▸ **PROBLEM TO SOLVE**
Where the word "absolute" shows up in a line below, that line is counted. State how many lines are counted, without any other words.

▸ **SOURCE INFORMATION**

-- -- --

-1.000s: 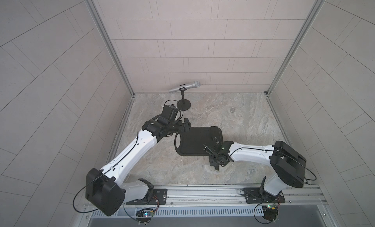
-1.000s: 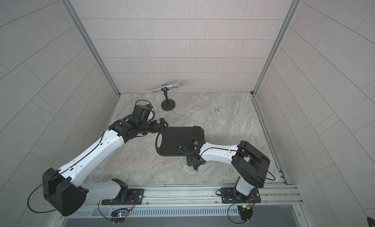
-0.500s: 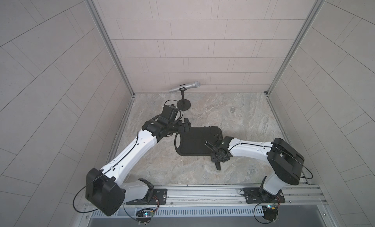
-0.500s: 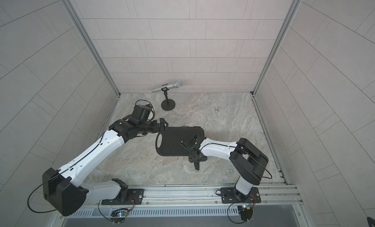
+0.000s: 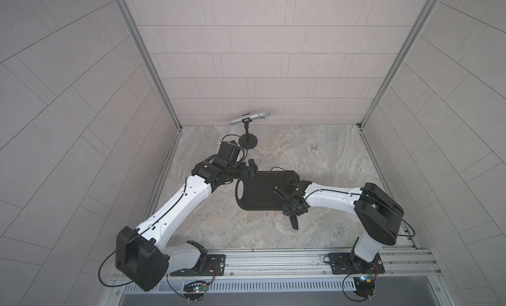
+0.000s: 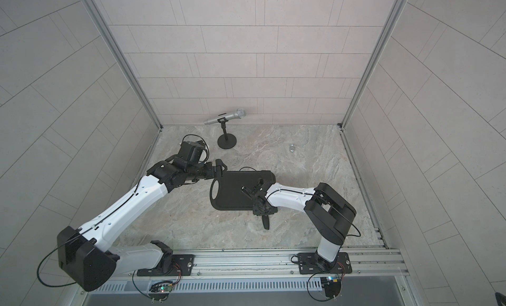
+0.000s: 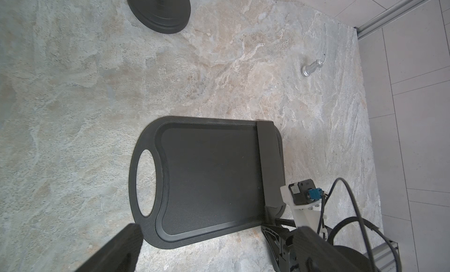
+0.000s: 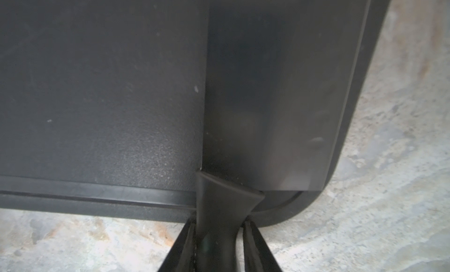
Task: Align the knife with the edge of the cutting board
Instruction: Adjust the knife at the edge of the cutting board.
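While the left gripper (image 5: pixel 250 169) hangs by the far left corner of the cutting board (image 5: pixel 257 193) with its 2 fingers spread wide and nothing between them, the right gripper (image 8: pixel 219 223) sits low at the board's near right corner, straddling the handle of the knife (image 7: pixel 270 161). Seen from the right wrist, 1 finger (image 8: pixel 187 234) touches the handle and a thin light sliver shows beside the other, so I cannot tell whether the grip is clamped. The board lies flat in the middle of the marble table (image 5: pixel 328 167), its oval handle hole at the left end. Flat on the board's right end lies the knife's broad blade, running near to far along the short edge, covering the groove and roughly parallel to the rim. Its far tip reaches the board's far edge. In both top views the slim handle pokes off the near edge onto the table. Well apart at the far side stands a microphone (image 5: pixel 249 117) on a round black base (image 5: pixel 248 141), and 1 small silver object (image 5: pixel 313 147) lies far right.
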`<state>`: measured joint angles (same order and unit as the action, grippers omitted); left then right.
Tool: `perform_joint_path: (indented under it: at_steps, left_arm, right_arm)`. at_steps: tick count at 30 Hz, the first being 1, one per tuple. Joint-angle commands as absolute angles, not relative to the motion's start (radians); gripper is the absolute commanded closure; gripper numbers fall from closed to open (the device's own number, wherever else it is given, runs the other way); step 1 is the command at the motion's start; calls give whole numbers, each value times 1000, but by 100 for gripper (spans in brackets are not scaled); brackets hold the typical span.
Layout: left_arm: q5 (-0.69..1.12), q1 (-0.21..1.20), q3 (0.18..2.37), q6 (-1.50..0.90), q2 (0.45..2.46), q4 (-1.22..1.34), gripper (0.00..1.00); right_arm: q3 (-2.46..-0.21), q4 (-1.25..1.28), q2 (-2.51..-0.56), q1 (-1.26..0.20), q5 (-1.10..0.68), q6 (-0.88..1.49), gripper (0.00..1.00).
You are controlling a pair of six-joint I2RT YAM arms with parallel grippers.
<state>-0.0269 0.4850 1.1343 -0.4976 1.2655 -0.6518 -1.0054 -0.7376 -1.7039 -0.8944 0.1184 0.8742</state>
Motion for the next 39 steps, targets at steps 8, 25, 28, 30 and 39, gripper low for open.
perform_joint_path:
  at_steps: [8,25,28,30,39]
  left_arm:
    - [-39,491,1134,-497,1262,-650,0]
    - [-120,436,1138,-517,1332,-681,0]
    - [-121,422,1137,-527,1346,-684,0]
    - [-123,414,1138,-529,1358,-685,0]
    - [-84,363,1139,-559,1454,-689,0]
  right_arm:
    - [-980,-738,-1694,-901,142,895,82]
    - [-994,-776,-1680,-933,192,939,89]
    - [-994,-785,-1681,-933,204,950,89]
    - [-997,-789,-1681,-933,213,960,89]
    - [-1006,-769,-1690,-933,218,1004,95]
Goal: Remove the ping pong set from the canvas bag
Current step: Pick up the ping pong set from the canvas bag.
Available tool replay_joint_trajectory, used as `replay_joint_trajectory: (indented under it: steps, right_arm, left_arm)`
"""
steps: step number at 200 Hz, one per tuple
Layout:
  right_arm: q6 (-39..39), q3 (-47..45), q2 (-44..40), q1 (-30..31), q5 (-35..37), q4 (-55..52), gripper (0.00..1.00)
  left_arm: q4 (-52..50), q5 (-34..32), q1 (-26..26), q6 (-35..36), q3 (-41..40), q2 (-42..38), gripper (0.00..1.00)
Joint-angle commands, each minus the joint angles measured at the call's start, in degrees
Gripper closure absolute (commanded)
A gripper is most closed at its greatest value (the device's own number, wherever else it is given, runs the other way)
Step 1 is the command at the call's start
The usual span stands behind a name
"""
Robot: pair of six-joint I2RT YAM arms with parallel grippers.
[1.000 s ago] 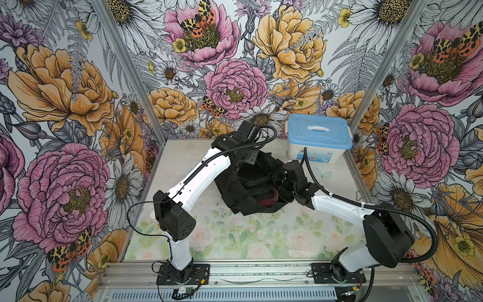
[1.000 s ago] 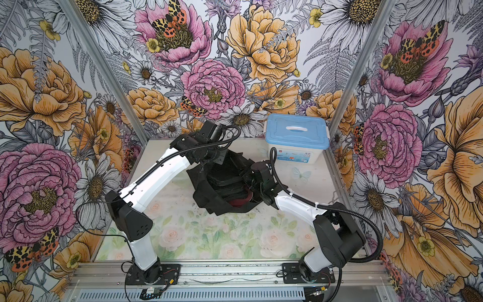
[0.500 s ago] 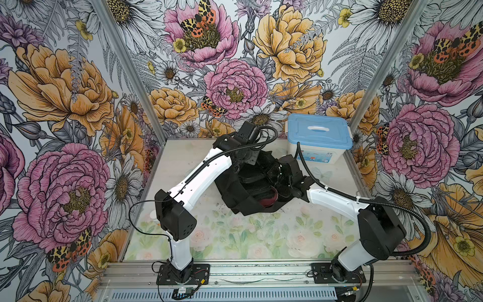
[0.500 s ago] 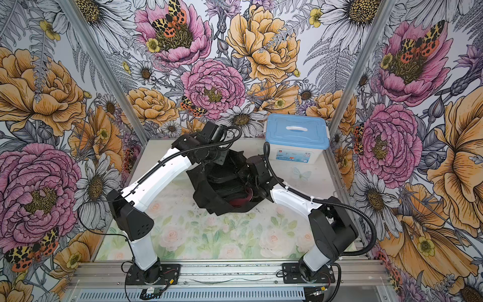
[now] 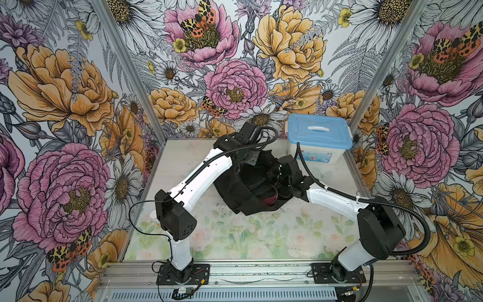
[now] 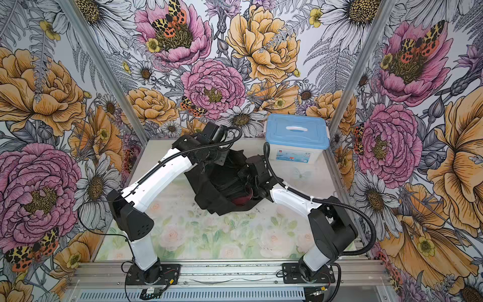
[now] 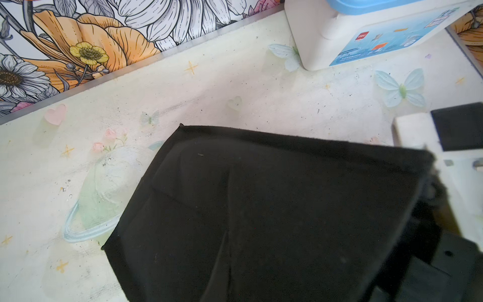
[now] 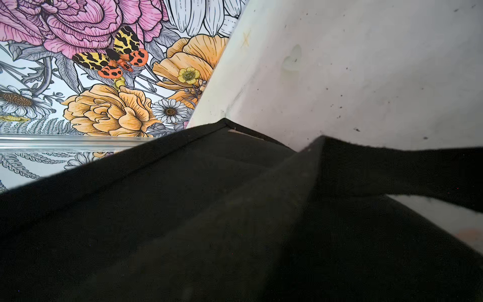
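At the near mouth of the bag [image 5: 235, 194] we have the right gripper [image 5: 275, 183] among the set [image 5: 268, 201] inside, jaws hidden so we cannot tell; beyond, the left gripper [image 5: 243, 167] is closed at the far rim; next we need a firm pinch and lift.

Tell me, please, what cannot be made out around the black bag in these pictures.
- Left pincer: tips hidden under its own wrist in both top views; left wrist view shows only canvas bag.
- Right pincer: black on black inside the bag; grip unclear.
- Ping pong set: only a maroon patch shows; bag folds cover the rest.
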Motion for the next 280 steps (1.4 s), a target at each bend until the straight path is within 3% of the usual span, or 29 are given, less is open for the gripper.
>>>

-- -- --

▸ **REPLY**
2